Source data:
········

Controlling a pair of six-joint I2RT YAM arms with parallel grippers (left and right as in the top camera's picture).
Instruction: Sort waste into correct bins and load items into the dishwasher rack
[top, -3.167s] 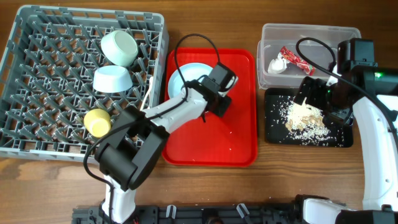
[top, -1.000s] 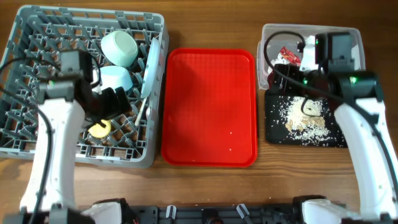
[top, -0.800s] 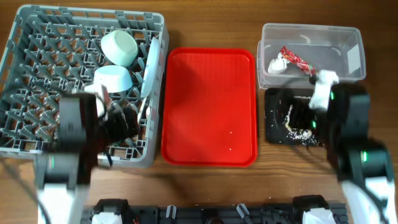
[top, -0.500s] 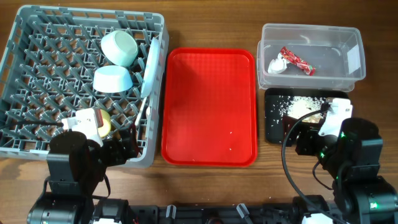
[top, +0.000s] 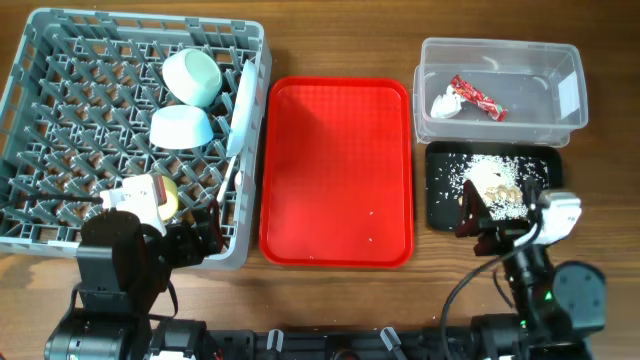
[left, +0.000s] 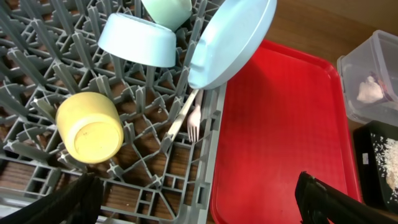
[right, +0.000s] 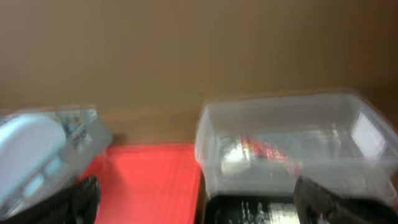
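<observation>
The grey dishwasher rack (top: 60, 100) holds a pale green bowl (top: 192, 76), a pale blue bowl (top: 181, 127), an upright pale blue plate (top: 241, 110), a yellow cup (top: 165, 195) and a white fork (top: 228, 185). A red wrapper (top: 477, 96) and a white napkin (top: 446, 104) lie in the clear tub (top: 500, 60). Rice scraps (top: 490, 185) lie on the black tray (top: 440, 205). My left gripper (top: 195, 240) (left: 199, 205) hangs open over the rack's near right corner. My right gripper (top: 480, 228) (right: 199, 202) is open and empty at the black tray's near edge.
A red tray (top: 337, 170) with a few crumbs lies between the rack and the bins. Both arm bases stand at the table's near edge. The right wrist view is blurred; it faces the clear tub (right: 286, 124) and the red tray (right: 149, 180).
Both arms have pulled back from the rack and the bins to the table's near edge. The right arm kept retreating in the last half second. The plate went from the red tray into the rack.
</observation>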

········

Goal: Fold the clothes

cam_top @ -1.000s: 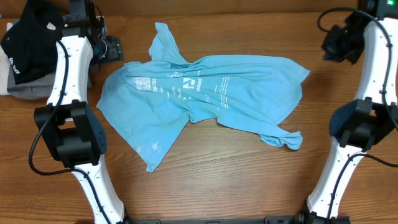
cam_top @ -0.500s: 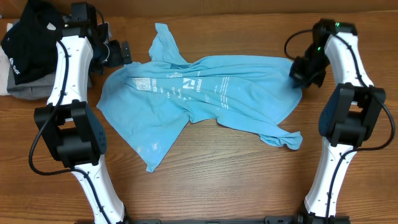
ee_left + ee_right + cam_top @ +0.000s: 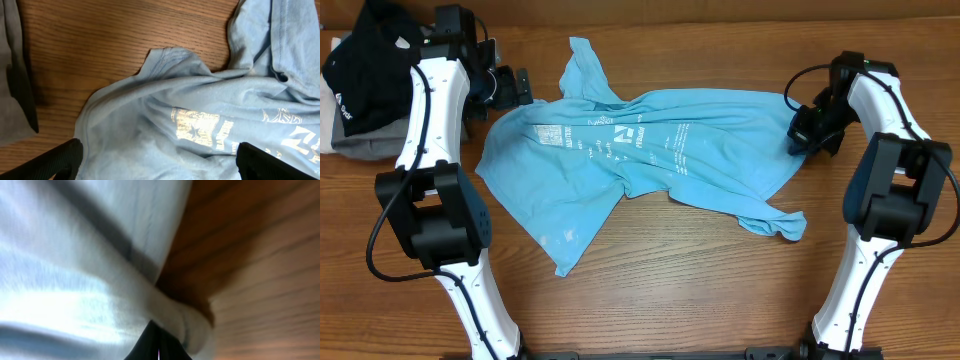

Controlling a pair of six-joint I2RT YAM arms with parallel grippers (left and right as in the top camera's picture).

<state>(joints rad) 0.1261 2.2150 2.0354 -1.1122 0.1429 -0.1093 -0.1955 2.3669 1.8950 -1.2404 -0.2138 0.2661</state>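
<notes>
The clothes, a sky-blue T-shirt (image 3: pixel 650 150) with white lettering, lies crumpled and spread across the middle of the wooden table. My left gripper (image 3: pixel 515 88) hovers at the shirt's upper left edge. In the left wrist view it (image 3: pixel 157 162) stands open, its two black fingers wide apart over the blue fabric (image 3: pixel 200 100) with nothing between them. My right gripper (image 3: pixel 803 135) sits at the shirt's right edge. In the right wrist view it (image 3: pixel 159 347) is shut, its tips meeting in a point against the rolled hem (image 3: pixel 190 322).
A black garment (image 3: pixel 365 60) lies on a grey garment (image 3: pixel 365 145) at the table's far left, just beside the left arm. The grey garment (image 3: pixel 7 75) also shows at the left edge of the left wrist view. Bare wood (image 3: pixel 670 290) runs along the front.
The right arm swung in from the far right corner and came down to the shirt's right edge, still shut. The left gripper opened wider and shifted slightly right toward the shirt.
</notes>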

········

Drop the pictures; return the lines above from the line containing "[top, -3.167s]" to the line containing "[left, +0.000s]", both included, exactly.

Result for this task:
[top, -3.167s] 
[top, -1.000s] 
[top, -0.800s] 
[top, -0.500s] 
[top, +0.000s] 
[left, +0.000s] 

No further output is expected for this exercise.